Der Föhnsturm am Donnerstag, 17.09.2015 führte neben zahlreichen Straßensperren und Unterbrechungen im Bahnverkehr wegen unzähliger umgestürzter Bäume zu Versorgungsunterbrechungen im Mittel- und Hochspannungsnetz Tirols. Besonders betroffen waren die nach Süden offenen Talschaften des Nordtiroler Oberlands.

Insgesamt waren über den Tag verteilt 5.700 Kunden von Versorgungsunterbrechungen betroffen. Die Schadenszentren Pitztal, Nassereith und Fernstein waren wegen der außergewöhnlich schweren Leitungsbeschädigungen längere Zeit unversorgt. Die letzten Schäden konnten durch die TINETZ-Servicetrupps um 19:45 Uhr behoben werden betont, Vorstand Trattler der TINETZ.

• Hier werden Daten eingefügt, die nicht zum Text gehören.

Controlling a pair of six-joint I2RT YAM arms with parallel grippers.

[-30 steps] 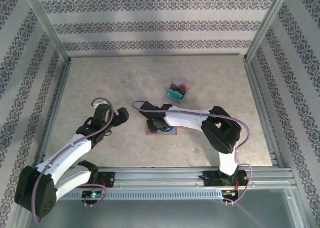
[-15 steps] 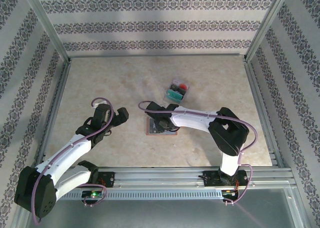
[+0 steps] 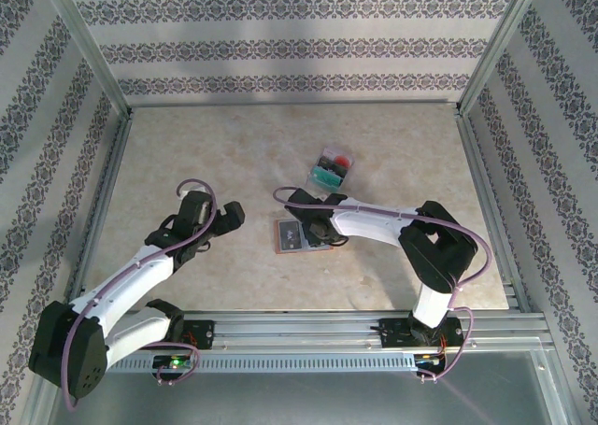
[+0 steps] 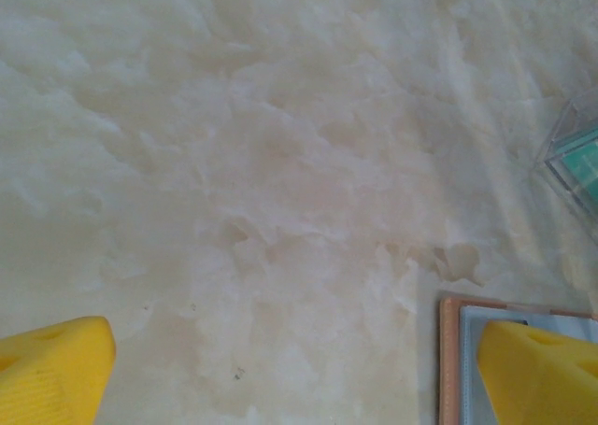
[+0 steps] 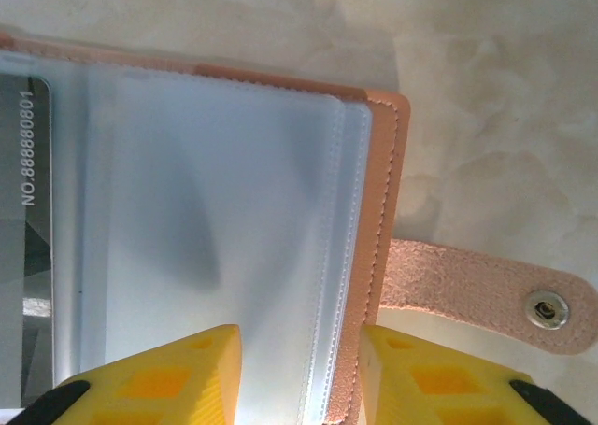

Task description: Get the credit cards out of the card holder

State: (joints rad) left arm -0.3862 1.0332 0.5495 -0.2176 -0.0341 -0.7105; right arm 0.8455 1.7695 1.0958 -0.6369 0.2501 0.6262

Kurz nach Mittag stürzten Bäume in ein System der 110kV-Doppelleitung von Imst nach Reutte, welches durch den Leitungsschutz automatisch abgeschaltet wurde. Bei der sofort durchgeführten Leitungskontrolle wurde festgestellt, dass an die 30 Bäume in die Leitung gestürzt sind und der Bezirk Reutte nur noch durch das verbleibende zweite System versorgt werden konnte.

Die Besichtigung ergab, dass an einer Schadensstelle die Bäume nur aus der Leitung entfernt werden können, wenn aus Sicherheitsgründen das zweite System, somit die gesamte 110kV-Anspeisung für Reutte, abgeschaltet wird.

Die Techniker des EW Reutte konnten bis in die Abendstunden eine Notanspeisung über Pfronten / Bayern organisieren. Nachdem das Planseewerk den Strombezug reduziert hatte und die im Bezirk verfügbaren Wasserkraftwerke mit Maximalleistung eingesetzt wurden, konnte die 110kV-Leitung abgeschaltet werden, ohne dass ein einziger Stromkunde im Bezirk unversorgt war. Zwischen 18:15 Uhr und 18:45 Uhr konnten an der kritischen Schadensstelle alle Bäume durch TINETZ-Monteure entfernt werden und anschließend wieder wie geplant erfolgreich die Stromversorgung von Tirol aus aufgenommen werden.

Eine besondere Herausforderung wurde durch die Techniker von TINETZ-Stromnetz Tirol AG und EW Reutte gemeistert, ohne dass Stromkunden im Bezirk Reutte unversorgt waren.